Task requirements: Where an entry holds an image, leave the image out; otherwise reproduce the entry exactly.

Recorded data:
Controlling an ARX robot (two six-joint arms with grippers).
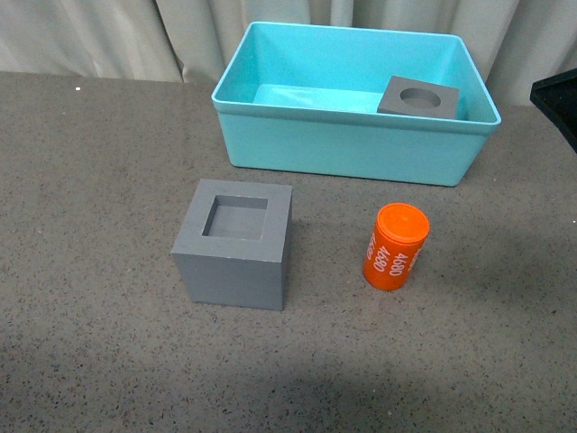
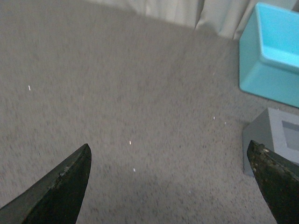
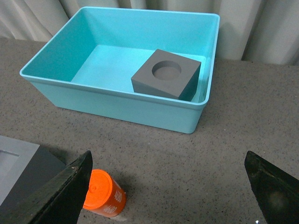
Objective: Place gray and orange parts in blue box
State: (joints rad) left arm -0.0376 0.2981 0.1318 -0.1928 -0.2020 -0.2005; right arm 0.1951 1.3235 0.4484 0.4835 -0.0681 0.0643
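Note:
The blue box [image 1: 352, 149] stands at the back of the grey table, and a gray cube with a round recess [image 1: 418, 97] lies tilted inside its right end. In front of the box a gray cube with a square recess [image 1: 236, 244] rests on the table. To its right stands the orange cylinder [image 1: 395, 246] with white digits. Neither arm shows in the front view. My left gripper [image 2: 169, 154] is open over bare table, the square-recess cube [image 2: 275, 140] beside one fingertip. My right gripper [image 3: 168, 161] is open, the orange cylinder [image 3: 103, 193] next to one fingertip and the blue box [image 3: 117, 100] beyond.
Pale curtains [image 1: 108, 36] hang behind the table. A dark object [image 1: 559, 99] juts in at the right edge of the front view. Grey speckled tabletop [image 1: 90, 180] stretches left of the cube and in front of both parts.

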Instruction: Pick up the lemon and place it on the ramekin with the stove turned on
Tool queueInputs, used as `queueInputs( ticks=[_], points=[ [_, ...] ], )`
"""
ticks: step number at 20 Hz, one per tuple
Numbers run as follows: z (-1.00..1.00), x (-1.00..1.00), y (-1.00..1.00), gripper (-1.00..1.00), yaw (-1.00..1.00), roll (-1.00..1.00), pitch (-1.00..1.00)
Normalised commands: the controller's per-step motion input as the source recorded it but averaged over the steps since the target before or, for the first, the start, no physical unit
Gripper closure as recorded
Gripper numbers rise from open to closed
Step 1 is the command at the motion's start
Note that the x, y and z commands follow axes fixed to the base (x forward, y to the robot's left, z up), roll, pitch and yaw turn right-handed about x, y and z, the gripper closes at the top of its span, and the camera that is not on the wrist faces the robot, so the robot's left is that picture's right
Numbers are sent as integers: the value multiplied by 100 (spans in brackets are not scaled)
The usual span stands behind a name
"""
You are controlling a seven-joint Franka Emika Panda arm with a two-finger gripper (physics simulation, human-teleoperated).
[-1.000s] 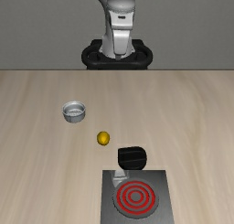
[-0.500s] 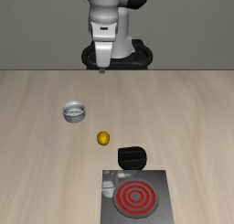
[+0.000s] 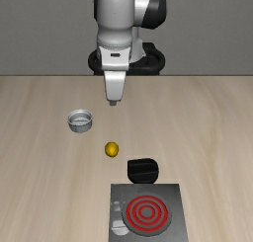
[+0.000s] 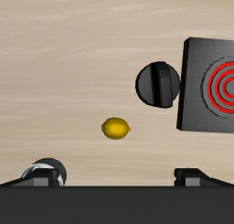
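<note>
Underneath everything, a broad pale wooden table (image 3: 40, 137). Toward its forward edge, a dark square stove (image 3: 170, 195) with burner rings (image 3: 146, 214) glowing red, so apparently switched on already. Touching or just beside the stove's corner, a squat black pot (image 3: 142, 169). Hanging nose-down over the table, short of all of these, the gripper (image 3: 114, 101), spread wide with nothing between its fingers (image 4: 195, 176). Off toward the exterior view's left, a small grey ramekin (image 3: 80, 120), upright and apparently holding nothing. Smallest of all, the lemon (image 3: 113, 148), lying on bare wood between ramekin and black pot, apart from both and somewhat nearer the pot. Step in hand, by the look of it: the approach, with no grasp begun. Best done by carrying the hand forward until the lemon sits midway between the fingertips, then lowering straight down with the fingers kept apart until they flank its widest part. Worth noting from the wrist view: long axis roughly in line with the fingers, so probably steadier after a quarter turn of the wrist to pinch across the shorter girth. Close gently, since likely to roll. Keep off the black pot on the descent.
</note>
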Motion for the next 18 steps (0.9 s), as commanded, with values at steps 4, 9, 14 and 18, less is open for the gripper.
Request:
queueInputs(
  ticks=[4, 9, 14, 18],
  points=[
    [-100, 0, 0, -100, 0, 0, 0],
    [-100, 0, 0, -100, 0, 0, 0],
    [-100, 0, 0, -100, 0, 0, 0],
    [-50, 0, -50, -100, 0, 0, 0]
  ],
)
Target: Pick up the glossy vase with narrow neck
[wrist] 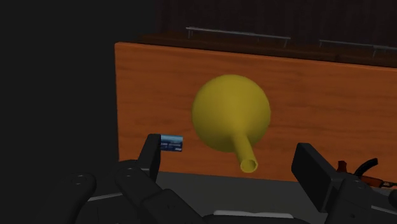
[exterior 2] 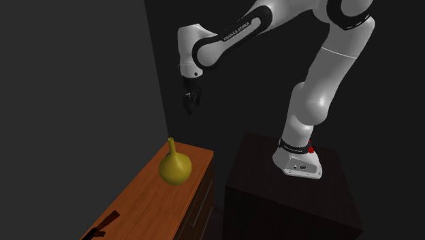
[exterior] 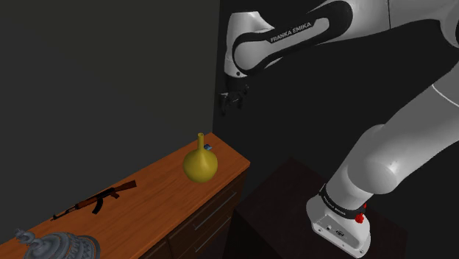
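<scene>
One yellow vase (exterior: 199, 165) stands upright near the end of the wooden counter (exterior: 162, 193), well below my claw (exterior: 231, 103), which hangs spread and empty. Its glossy round belly looks slippery, probably breakable; I'd pinch the narrow neck, gently.

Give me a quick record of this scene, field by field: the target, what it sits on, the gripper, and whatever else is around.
target: yellow vase, round body, narrow neck, upright
support: wooden dresser top, with the vase near the end closest to the stand
gripper: gripper open, in the air above the vase, holding nothing
beside the vase: small blue card
farther along the top: rifle, grey ornate object
task status: vase not yet grasped
</scene>
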You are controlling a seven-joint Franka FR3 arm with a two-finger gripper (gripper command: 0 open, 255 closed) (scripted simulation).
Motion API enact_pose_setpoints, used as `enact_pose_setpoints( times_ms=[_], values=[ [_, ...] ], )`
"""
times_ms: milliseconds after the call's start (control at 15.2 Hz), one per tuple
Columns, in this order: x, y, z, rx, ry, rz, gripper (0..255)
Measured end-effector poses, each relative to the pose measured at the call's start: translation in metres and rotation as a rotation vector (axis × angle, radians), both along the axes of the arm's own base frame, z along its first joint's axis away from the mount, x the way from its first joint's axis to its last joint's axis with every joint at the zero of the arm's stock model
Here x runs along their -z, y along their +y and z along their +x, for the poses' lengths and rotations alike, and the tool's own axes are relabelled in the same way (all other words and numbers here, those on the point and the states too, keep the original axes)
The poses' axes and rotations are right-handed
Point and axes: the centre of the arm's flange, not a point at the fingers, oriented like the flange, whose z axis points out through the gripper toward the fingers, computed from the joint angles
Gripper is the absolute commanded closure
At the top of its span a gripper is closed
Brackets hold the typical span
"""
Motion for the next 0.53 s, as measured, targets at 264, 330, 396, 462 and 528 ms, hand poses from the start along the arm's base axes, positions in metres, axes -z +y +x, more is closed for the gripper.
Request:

Written solution:
Controlling an ARX robot (two six-joint arms with grippers).
Objective: Place gray and orange parts in blue box
State: (joints rad) left arm -0.0376 0.2981 0.1318 -0.1928 -0.2020 -0.2005; right arm 0.1951 1.3235 0.4484 0.4835 -0.0681 0.0643
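Note:
The blue box [image 1: 352, 149] stands at the back of the grey table, and a gray cube with a round recess [image 1: 418, 97] lies tilted inside its right end. In front of the box a gray cube with a square recess [image 1: 236, 244] rests on the table. To its right stands the orange cylinder [image 1: 395, 246] with white digits. Neither arm shows in the front view. My left gripper [image 2: 169, 154] is open over bare table, the square-recess cube [image 2: 275, 140] beside one fingertip. My right gripper [image 3: 168, 161] is open, the orange cylinder [image 3: 103, 193] next to one fingertip and the blue box [image 3: 117, 100] beyond.
Pale curtains [image 1: 108, 36] hang behind the table. A dark object [image 1: 559, 99] juts in at the right edge of the front view. Grey speckled tabletop [image 1: 90, 180] stretches left of the cube and in front of both parts.
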
Instruction: Pick up the lemon and place it on the ramekin with the stove turned on
Tool queueInputs, used as `queueInputs( ticks=[_], points=[ [_, ...] ], )`
"""
ticks: step number at 20 Hz, one per tuple
Numbers run as follows: z (-1.00..1.00), x (-1.00..1.00), y (-1.00..1.00), gripper (-1.00..1.00), yaw (-1.00..1.00), roll (-1.00..1.00), pitch (-1.00..1.00)
Normalised commands: the controller's per-step motion input as the source recorded it but averaged over the steps since the target before or, for the first, the start, no physical unit
Gripper closure as recorded
Gripper numbers rise from open to closed
Step 1 is the command at the motion's start
Note that the x, y and z commands follow axes fixed to the base (x forward, y to the robot's left, z up), roll, pitch and yaw turn right-handed about x, y and z, the gripper closes at the top of its span, and the camera that is not on the wrist faces the robot, so the robot's left is that picture's right
Numbers are sent as integers: the value multiplied by 100 (spans in brackets are not scaled)
The usual span stands behind a name
"""
You are controlling a seven-joint Franka Emika Panda arm with a two-finger gripper (physics simulation, human-teleoperated).
[-1.000s] 
[-0.500s] 
[+0.000s] 
[+0.000s] 
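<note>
Underneath everything, a broad pale wooden table (image 3: 40, 137). Toward its forward edge, a dark square stove (image 3: 170, 195) with burner rings (image 3: 146, 214) glowing red, so apparently switched on already. Touching or just beside the stove's corner, a squat black pot (image 3: 142, 169). Hanging nose-down over the table, short of all of these, the gripper (image 3: 114, 101), spread wide with nothing between its fingers (image 4: 195, 176). Off toward the exterior view's left, a small grey ramekin (image 3: 80, 120), upright and apparently holding nothing. Smallest of all, the lemon (image 3: 113, 148), lying on bare wood between ramekin and black pot, apart from both and somewhat nearer the pot. Step in hand, by the look of it: the approach, with no grasp begun. Best done by carrying the hand forward until the lemon sits midway between the fingertips, then lowering straight down with the fingers kept apart until they flank its widest part. Worth noting from the wrist view: long axis roughly in line with the fingers, so probably steadier after a quarter turn of the wrist to pinch across the shorter girth. Close gently, since likely to roll. Keep off the black pot on the descent.
</note>
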Motion for the next 18 steps (0.9 s), as commanded, with values at steps 4, 9, 14 and 18, less is open for the gripper.
Request:
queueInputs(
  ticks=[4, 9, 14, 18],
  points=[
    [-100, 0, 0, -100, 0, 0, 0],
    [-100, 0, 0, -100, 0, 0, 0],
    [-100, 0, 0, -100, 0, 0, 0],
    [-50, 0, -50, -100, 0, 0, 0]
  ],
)
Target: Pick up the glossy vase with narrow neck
[wrist] 
[exterior 2] 
[exterior] 
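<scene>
One yellow vase (exterior: 199, 165) stands upright near the end of the wooden counter (exterior: 162, 193), well below my claw (exterior: 231, 103), which hangs spread and empty. Its glossy round belly looks slippery, probably breakable; I'd pinch the narrow neck, gently.

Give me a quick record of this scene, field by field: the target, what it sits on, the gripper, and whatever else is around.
target: yellow vase, round body, narrow neck, upright
support: wooden dresser top, with the vase near the end closest to the stand
gripper: gripper open, in the air above the vase, holding nothing
beside the vase: small blue card
farther along the top: rifle, grey ornate object
task status: vase not yet grasped
</scene>
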You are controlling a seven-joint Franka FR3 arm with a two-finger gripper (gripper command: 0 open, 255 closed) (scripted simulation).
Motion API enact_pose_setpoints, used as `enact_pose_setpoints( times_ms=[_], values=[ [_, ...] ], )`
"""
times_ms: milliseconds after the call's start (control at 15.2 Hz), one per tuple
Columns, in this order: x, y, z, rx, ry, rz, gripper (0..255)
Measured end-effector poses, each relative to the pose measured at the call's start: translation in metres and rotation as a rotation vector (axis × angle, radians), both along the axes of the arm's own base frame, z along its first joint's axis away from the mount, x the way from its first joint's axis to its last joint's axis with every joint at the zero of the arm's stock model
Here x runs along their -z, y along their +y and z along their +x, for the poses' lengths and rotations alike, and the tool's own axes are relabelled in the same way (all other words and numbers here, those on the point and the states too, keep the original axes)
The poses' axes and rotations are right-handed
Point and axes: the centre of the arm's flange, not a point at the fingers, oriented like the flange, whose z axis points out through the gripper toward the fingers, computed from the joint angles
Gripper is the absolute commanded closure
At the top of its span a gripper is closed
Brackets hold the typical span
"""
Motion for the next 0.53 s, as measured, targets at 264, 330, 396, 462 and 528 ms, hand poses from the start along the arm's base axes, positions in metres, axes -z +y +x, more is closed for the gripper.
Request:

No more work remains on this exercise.